Task statement –
Nothing in the data may be changed; retype all of it.

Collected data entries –
* * *

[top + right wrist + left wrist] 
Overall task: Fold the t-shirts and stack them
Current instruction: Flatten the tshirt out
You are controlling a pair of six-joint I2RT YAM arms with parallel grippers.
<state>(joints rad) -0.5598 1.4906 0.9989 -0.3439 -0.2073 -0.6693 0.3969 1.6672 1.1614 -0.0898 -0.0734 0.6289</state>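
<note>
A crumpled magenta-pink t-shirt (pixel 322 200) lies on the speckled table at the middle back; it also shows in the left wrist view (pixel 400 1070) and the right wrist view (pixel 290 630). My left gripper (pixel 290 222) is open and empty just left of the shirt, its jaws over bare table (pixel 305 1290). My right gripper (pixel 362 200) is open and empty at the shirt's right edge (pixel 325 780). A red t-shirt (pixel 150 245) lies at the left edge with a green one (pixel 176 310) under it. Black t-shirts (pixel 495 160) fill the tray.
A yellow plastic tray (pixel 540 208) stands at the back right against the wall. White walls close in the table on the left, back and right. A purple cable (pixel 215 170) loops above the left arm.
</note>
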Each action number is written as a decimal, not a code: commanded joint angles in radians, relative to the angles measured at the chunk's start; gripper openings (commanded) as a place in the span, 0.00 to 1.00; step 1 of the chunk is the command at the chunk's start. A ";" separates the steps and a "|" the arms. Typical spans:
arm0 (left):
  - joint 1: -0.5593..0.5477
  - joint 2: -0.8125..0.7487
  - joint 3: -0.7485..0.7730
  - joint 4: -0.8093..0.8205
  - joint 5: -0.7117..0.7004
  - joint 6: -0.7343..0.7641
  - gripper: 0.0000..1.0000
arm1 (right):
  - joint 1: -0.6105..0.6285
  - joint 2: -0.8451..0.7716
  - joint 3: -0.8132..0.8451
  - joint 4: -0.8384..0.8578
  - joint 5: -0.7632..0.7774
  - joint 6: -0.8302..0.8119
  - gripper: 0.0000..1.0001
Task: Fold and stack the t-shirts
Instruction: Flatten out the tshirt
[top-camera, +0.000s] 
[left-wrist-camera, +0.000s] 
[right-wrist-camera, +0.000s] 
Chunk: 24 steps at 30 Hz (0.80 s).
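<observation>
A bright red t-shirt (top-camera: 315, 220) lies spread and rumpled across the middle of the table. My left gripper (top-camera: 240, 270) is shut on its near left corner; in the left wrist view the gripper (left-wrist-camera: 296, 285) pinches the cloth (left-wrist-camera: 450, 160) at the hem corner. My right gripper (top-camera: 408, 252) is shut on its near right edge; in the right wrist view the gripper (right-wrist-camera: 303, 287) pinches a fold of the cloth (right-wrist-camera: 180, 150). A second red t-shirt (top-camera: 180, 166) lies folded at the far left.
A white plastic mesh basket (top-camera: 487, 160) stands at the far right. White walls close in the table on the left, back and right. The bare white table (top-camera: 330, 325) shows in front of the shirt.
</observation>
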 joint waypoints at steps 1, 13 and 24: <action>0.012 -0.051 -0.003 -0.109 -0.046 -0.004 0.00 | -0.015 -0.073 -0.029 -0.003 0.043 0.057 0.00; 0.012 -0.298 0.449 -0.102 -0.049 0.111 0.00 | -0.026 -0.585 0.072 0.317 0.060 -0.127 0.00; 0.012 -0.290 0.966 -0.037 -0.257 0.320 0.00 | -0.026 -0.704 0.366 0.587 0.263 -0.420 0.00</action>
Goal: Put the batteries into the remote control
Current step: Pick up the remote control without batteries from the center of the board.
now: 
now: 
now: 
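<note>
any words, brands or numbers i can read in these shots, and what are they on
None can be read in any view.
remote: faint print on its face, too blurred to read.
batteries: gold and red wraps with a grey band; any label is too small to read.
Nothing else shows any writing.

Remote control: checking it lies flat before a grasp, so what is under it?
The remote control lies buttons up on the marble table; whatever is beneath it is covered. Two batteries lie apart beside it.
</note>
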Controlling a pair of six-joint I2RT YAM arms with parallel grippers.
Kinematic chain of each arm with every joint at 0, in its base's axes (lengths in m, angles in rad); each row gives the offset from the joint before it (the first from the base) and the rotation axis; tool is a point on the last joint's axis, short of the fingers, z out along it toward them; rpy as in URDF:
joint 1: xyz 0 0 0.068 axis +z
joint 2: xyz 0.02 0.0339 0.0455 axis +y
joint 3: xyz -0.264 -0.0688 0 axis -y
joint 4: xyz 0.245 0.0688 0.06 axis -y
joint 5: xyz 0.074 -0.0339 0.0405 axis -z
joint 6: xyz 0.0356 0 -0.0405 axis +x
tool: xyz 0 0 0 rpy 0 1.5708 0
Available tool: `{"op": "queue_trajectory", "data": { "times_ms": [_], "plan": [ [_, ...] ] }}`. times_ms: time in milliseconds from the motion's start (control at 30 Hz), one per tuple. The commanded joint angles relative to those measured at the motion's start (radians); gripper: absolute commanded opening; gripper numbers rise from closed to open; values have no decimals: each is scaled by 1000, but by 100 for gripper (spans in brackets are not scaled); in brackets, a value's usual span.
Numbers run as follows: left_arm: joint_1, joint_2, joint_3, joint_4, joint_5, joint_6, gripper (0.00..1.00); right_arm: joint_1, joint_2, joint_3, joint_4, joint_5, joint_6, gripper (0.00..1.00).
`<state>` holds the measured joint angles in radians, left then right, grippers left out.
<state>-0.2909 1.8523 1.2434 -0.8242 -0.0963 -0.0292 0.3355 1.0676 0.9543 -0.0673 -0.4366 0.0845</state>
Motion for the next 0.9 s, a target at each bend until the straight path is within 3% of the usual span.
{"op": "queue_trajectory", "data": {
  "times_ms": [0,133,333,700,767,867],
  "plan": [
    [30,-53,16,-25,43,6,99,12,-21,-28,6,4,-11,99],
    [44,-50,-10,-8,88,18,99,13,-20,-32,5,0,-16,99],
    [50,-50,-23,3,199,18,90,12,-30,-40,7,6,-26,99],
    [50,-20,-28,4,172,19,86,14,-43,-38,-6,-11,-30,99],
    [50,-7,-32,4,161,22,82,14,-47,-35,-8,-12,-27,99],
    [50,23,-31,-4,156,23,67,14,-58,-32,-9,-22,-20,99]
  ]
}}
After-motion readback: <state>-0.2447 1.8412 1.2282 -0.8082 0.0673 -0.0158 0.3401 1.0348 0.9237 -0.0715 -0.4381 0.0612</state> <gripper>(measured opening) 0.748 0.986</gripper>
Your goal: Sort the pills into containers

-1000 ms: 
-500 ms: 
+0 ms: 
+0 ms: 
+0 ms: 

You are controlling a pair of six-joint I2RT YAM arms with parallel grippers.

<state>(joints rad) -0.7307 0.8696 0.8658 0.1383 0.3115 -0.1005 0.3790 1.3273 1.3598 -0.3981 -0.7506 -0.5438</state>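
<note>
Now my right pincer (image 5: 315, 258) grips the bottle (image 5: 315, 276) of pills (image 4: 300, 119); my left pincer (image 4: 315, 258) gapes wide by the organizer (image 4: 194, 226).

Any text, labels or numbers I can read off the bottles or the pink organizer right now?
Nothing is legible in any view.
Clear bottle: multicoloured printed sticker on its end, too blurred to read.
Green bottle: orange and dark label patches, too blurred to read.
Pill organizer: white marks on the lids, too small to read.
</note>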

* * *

Answer to this task –
[top + right wrist + left wrist] 
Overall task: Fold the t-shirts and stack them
Current instruction: Flatten the tshirt out
You are controlling a pair of six-joint I2RT YAM arms with parallel grippers.
<state>(joints rad) -0.5598 1.4906 0.9989 -0.3439 -0.2073 -0.6693 0.3969 1.6672 1.1614 -0.0898 -0.0734 0.6289</state>
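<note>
A crumpled magenta-pink t-shirt (pixel 322 200) lies on the speckled table at the middle back; it also shows in the left wrist view (pixel 400 1070) and the right wrist view (pixel 290 630). My left gripper (pixel 290 222) is open and empty just left of the shirt, its jaws over bare table (pixel 305 1290). My right gripper (pixel 362 200) is open and empty at the shirt's right edge (pixel 325 780). A red t-shirt (pixel 150 245) lies at the left edge with a green one (pixel 176 310) under it. Black t-shirts (pixel 495 160) fill the tray.
A yellow plastic tray (pixel 540 208) stands at the back right against the wall. White walls close in the table on the left, back and right. A purple cable (pixel 215 170) loops above the left arm.
</note>
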Each action number is written as a decimal, not a code: commanded joint angles in radians, relative to the angles measured at the chunk's start; gripper openings (commanded) as a place in the span, 0.00 to 1.00; step 1 of the chunk is the command at the chunk's start. A ";" separates the steps and a "|" the arms. Typical spans:
arm0 (left):
  - joint 1: -0.5593..0.5477
  - joint 2: -0.8125..0.7487
  - joint 3: -0.7485..0.7730
  - joint 4: -0.8093..0.8205
  - joint 5: -0.7117..0.7004
  - joint 6: -0.7343..0.7641
  - gripper: 0.0000..1.0000
arm1 (right):
  - joint 1: -0.6105..0.6285
  - joint 2: -0.8451..0.7716
  - joint 3: -0.8132..0.8451
  - joint 4: -0.8384..0.8578
  - joint 5: -0.7632..0.7774
  - joint 6: -0.8302..0.8119
  - gripper: 0.0000..1.0001
Task: Fold and stack the t-shirts
Instruction: Flatten out the tshirt
[top-camera, +0.000s] 
[left-wrist-camera, +0.000s] 
[right-wrist-camera, +0.000s] 
Chunk: 24 steps at 30 Hz (0.80 s).
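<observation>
A bright red t-shirt (top-camera: 315, 220) lies spread and rumpled across the middle of the table. My left gripper (top-camera: 240, 270) is shut on its near left corner; in the left wrist view the gripper (left-wrist-camera: 296, 285) pinches the cloth (left-wrist-camera: 450, 160) at the hem corner. My right gripper (top-camera: 408, 252) is shut on its near right edge; in the right wrist view the gripper (right-wrist-camera: 303, 287) pinches a fold of the cloth (right-wrist-camera: 180, 150). A second red t-shirt (top-camera: 180, 166) lies folded at the far left.
A white plastic mesh basket (top-camera: 487, 160) stands at the far right. White walls close in the table on the left, back and right. The bare white table (top-camera: 330, 325) shows in front of the shirt.
</observation>
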 joint waypoints at steps 1, 13 and 24: <action>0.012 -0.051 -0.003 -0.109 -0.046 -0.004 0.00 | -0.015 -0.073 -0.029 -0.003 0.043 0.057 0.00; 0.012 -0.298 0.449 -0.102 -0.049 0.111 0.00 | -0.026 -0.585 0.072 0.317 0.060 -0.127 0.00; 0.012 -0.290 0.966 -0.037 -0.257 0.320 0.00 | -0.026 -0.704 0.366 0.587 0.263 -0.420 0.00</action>
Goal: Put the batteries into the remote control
Current step: Pick up the remote control without batteries from the center of the board.
now: 
now: 
now: 
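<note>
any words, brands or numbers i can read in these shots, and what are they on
None can be read in any view.
remote: faint print on its face, too blurred to read.
batteries: gold and red wraps with a grey band; any label is too small to read.
Nothing else shows any writing.

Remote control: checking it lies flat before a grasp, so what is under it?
The remote control lies buttons up on the marble table; whatever is beneath it is covered. Two batteries lie apart beside it.
</note>
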Controlling a pair of six-joint I2RT YAM arms with parallel grippers.
Kinematic chain of each arm with every joint at 0, in its base's axes (lengths in m, angles in rad); each row gives the offset from the joint before it (the first from the base) and the rotation axis; tool is a point on the last joint's axis, short of the fingers, z out along it toward them; rpy as in URDF:
joint 1: xyz 0 0 0.068 axis +z
joint 2: xyz 0.02 0.0339 0.0455 axis +y
joint 3: xyz -0.264 -0.0688 0 axis -y
joint 4: xyz 0.245 0.0688 0.06 axis -y
joint 5: xyz 0.074 -0.0339 0.0405 axis -z
joint 6: xyz 0.0356 0 -0.0405 axis +x
tool: xyz 0 0 0 rpy 0 1.5708 0
Available tool: `{"op": "queue_trajectory", "data": { "times_ms": [_], "plan": [ [_, ...] ] }}`. times_ms: time in milliseconds from the motion's start (control at 30 Hz), one per tuple. The commanded joint angles relative to those measured at the motion's start (radians); gripper: absolute commanded opening; gripper numbers rise from closed to open; values have no decimals: each is scaled by 1000, but by 100 for gripper (spans in brackets are not scaled); in brackets, a value's usual span.
Numbers run as follows: left_arm: joint_1, joint_2, joint_3, joint_4, joint_5, joint_6, gripper (0.00..1.00); right_arm: joint_1, joint_2, joint_3, joint_4, joint_5, joint_6, gripper (0.00..1.00).
`<state>` holds the measured joint angles in radians, left then right, grippers left out.
<state>-0.2909 1.8523 1.2434 -0.8242 -0.0963 -0.0292 0.3355 1.0676 0.9543 -0.0673 -0.4366 0.0845</state>
Motion for the next 0.9 s, a target at each bend until the straight path is within 3% of the usual span.
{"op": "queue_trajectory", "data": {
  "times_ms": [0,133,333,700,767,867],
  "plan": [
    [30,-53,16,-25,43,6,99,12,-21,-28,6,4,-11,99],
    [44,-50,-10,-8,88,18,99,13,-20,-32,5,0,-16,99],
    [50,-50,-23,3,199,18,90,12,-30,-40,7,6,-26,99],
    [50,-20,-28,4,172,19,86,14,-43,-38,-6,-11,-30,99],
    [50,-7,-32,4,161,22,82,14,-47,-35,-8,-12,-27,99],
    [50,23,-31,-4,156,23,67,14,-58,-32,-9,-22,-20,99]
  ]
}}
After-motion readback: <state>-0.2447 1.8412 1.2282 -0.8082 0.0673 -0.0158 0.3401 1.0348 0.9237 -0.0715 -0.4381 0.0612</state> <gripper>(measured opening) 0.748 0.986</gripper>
Your goal: Sort the pills into containers

-1000 ms: 
-500 ms: 
+0 ms: 
+0 ms: 
+0 ms: 

You are controlling a pair of six-joint I2RT YAM arms with parallel grippers.

<state>(joints rad) -0.7307 0.8696 0.8658 0.1383 0.3115 -0.1005 0.3790 1.3273 1.3598 -0.3981 -0.7506 -0.5438</state>
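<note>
Now my right pincer (image 5: 315, 258) grips the bottle (image 5: 315, 276) of pills (image 4: 300, 119); my left pincer (image 4: 315, 258) gapes wide by the organizer (image 4: 194, 226).

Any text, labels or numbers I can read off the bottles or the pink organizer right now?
Nothing is legible in any view.
Clear bottle: multicoloured printed sticker on its end, too blurred to read.
Green bottle: orange and dark label patches, too blurred to read.
Pill organizer: white marks on the lids, too small to read.
</note>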

This concludes the response.